═══ Records shown ═══

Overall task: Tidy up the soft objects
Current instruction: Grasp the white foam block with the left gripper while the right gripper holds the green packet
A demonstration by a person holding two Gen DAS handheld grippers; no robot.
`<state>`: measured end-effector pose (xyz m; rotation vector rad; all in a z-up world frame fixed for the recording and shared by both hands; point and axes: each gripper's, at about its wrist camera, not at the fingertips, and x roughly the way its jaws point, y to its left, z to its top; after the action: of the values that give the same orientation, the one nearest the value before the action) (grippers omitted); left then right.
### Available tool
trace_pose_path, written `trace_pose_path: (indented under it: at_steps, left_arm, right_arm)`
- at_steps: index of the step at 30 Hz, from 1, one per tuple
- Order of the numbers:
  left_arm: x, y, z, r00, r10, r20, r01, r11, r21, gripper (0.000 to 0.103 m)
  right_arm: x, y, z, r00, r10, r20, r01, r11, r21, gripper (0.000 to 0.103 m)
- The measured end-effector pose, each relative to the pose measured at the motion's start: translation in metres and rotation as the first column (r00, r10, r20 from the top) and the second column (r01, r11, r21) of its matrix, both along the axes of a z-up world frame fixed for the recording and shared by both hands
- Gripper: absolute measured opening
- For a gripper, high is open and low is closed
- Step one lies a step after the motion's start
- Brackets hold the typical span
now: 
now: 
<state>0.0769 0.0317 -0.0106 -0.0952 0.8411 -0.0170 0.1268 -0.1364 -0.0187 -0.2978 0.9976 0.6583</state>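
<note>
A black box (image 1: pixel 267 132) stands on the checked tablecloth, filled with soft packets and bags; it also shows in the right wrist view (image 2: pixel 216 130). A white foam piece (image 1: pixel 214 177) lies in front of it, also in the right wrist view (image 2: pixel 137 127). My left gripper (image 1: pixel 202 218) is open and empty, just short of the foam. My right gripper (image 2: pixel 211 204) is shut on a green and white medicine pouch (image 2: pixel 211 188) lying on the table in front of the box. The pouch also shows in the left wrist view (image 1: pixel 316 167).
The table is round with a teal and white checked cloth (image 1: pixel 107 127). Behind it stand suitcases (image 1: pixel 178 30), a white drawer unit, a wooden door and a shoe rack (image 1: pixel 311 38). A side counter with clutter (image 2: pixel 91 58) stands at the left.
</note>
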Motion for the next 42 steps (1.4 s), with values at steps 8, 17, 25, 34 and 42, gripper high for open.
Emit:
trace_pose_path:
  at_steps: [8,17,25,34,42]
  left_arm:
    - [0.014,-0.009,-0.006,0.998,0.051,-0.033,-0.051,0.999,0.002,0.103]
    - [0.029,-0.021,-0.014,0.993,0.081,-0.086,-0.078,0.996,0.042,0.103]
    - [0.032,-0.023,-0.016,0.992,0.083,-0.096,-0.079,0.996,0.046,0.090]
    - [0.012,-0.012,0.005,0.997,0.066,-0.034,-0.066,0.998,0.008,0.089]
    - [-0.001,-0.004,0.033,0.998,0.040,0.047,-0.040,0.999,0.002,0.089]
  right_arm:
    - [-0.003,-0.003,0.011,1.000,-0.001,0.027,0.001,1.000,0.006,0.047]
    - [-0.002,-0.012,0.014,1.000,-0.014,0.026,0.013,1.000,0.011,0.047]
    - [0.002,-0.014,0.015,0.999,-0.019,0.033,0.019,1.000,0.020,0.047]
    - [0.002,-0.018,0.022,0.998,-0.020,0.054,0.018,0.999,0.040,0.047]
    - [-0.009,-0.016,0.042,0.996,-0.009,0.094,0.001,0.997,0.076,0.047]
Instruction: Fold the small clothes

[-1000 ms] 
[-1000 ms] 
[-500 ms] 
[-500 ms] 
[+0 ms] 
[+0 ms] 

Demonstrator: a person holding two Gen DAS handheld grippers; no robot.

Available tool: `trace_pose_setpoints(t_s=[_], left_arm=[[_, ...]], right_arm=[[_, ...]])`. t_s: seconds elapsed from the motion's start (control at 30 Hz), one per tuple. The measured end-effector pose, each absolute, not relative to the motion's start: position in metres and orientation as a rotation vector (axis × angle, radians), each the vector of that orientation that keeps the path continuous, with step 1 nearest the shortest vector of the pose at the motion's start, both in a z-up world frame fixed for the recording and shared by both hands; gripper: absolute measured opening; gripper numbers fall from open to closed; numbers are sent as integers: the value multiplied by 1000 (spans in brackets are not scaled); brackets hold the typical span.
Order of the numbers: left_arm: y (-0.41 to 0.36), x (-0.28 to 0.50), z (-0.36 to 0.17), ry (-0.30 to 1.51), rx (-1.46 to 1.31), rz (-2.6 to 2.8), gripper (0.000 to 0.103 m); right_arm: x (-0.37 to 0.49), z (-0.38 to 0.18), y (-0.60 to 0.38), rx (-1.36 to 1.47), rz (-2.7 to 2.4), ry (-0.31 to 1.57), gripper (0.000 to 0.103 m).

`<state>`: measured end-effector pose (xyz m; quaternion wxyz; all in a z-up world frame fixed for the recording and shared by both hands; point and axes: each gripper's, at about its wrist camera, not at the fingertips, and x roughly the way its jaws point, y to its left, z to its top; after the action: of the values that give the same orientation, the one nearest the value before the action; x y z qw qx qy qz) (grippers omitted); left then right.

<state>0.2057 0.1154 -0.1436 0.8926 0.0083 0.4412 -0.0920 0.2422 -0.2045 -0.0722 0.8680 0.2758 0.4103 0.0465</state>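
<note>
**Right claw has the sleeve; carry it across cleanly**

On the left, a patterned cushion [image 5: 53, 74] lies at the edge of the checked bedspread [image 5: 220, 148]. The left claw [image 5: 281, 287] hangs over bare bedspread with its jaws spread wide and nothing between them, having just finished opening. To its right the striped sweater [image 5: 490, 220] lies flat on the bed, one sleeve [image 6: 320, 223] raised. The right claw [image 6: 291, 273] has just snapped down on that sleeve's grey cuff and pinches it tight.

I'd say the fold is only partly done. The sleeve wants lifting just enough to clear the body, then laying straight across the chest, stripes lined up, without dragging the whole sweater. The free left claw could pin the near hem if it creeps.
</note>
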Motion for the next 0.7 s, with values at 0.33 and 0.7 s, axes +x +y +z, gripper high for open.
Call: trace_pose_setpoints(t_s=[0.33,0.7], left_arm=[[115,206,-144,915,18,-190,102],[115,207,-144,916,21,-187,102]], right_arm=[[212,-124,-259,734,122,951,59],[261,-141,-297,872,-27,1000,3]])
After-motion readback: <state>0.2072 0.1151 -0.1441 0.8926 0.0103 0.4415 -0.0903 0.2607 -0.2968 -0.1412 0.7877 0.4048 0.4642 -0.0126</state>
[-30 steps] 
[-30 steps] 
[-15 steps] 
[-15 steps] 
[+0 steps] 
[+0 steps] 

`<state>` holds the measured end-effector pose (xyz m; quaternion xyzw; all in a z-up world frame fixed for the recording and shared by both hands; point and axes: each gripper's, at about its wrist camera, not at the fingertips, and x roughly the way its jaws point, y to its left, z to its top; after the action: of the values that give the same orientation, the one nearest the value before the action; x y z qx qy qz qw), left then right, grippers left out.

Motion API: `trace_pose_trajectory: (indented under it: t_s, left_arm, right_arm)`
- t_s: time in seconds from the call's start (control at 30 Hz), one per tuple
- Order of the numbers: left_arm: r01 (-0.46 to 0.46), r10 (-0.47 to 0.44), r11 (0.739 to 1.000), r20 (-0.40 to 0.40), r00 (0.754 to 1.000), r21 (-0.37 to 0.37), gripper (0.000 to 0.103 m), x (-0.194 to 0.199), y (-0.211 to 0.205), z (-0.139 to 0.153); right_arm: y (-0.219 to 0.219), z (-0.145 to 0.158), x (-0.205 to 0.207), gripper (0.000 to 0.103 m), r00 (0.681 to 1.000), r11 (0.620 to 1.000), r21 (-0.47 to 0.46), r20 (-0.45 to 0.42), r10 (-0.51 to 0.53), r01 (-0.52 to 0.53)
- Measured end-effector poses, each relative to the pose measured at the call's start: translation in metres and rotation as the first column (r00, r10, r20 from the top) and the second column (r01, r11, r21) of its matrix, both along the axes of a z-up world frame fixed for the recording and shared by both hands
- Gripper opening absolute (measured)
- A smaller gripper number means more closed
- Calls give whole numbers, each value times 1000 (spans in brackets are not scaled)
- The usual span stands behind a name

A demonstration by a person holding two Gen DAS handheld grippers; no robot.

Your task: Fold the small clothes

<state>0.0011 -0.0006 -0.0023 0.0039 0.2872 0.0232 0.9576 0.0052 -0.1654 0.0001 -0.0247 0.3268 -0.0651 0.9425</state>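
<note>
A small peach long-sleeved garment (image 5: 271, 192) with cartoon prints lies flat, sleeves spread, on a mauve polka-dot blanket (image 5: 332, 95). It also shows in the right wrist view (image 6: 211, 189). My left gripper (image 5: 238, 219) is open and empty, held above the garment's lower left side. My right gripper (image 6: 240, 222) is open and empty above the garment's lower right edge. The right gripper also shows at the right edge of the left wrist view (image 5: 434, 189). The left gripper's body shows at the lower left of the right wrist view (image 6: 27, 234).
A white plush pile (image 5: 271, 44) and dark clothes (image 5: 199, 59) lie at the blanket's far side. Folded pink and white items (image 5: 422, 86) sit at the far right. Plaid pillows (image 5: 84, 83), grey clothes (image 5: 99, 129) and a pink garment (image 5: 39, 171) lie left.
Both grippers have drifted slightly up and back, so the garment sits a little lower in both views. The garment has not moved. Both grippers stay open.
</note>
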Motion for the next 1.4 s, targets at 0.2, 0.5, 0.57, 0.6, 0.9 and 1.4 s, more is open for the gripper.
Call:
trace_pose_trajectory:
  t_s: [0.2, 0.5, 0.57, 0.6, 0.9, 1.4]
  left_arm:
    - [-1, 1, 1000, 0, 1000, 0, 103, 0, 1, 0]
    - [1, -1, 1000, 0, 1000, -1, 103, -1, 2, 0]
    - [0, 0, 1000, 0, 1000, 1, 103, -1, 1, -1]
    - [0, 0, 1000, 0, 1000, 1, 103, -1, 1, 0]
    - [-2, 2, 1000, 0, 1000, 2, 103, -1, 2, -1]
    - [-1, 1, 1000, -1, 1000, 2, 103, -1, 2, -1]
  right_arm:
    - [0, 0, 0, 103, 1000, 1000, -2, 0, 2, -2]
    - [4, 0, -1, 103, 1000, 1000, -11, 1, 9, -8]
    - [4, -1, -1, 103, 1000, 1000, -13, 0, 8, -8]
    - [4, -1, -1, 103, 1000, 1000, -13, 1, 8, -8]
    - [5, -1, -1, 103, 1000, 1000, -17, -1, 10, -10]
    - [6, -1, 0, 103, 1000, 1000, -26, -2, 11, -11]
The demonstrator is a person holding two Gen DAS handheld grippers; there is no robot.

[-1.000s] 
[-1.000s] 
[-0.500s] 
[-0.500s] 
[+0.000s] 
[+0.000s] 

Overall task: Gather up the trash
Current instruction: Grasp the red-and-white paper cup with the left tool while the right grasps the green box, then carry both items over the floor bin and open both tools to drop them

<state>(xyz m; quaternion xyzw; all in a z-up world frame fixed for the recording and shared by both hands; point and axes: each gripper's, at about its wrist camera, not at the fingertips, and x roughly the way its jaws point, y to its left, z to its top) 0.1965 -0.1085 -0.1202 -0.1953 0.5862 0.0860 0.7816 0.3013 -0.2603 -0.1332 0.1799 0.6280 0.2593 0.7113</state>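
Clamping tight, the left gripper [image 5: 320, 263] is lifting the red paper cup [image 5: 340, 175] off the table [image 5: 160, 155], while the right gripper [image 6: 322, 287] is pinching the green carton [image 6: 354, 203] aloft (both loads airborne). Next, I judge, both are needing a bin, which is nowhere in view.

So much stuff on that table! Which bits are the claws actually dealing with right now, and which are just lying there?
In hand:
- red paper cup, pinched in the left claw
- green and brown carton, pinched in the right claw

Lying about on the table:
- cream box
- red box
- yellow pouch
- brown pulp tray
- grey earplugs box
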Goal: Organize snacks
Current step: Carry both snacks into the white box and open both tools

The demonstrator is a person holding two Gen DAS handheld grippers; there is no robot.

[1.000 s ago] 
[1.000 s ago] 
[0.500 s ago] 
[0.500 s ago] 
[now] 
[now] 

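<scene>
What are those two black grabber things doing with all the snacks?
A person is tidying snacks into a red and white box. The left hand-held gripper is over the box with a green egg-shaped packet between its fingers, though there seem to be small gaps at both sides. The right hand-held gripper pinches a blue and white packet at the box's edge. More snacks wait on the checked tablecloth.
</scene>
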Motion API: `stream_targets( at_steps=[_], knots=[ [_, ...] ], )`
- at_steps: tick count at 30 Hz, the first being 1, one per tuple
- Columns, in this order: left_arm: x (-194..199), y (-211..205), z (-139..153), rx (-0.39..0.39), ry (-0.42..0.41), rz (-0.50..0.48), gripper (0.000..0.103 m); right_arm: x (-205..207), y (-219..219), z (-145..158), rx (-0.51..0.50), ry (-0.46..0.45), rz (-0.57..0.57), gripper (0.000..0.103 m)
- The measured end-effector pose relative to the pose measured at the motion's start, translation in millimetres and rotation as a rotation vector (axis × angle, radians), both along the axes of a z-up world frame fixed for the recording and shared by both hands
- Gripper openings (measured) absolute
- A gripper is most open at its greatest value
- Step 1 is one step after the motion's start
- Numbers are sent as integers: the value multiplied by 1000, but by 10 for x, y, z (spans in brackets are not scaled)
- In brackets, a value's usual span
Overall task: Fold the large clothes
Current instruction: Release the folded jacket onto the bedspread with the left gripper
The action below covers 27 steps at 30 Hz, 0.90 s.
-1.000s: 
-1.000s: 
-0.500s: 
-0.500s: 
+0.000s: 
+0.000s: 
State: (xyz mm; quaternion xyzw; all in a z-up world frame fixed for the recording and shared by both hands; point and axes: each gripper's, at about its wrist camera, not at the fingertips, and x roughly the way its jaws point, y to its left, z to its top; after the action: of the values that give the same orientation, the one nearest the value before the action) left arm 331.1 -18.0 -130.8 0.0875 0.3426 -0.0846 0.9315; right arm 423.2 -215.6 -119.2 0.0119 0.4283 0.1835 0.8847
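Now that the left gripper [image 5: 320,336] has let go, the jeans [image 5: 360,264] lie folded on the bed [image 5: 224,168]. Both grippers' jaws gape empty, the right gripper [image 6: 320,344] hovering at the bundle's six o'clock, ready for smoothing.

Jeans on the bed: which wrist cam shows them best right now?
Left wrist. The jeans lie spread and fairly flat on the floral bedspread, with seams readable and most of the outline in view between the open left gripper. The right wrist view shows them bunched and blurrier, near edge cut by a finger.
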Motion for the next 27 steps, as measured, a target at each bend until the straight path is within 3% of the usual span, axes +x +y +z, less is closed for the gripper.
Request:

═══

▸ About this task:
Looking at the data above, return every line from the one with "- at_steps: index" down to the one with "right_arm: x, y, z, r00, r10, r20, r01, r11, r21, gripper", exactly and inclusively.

▸ Output for this exercise:
- at_steps: index of the step at 30 Hz, from 1, one per tuple
- Order of the numbers:
  left_arm: x, y, z, r00, r10, r20, r01, r11, r21, gripper (0.000 to 0.103 m)
  right_arm: x, y, z, r00, r10, r20, r01, r11, r21, gripper (0.000 to 0.103 m)

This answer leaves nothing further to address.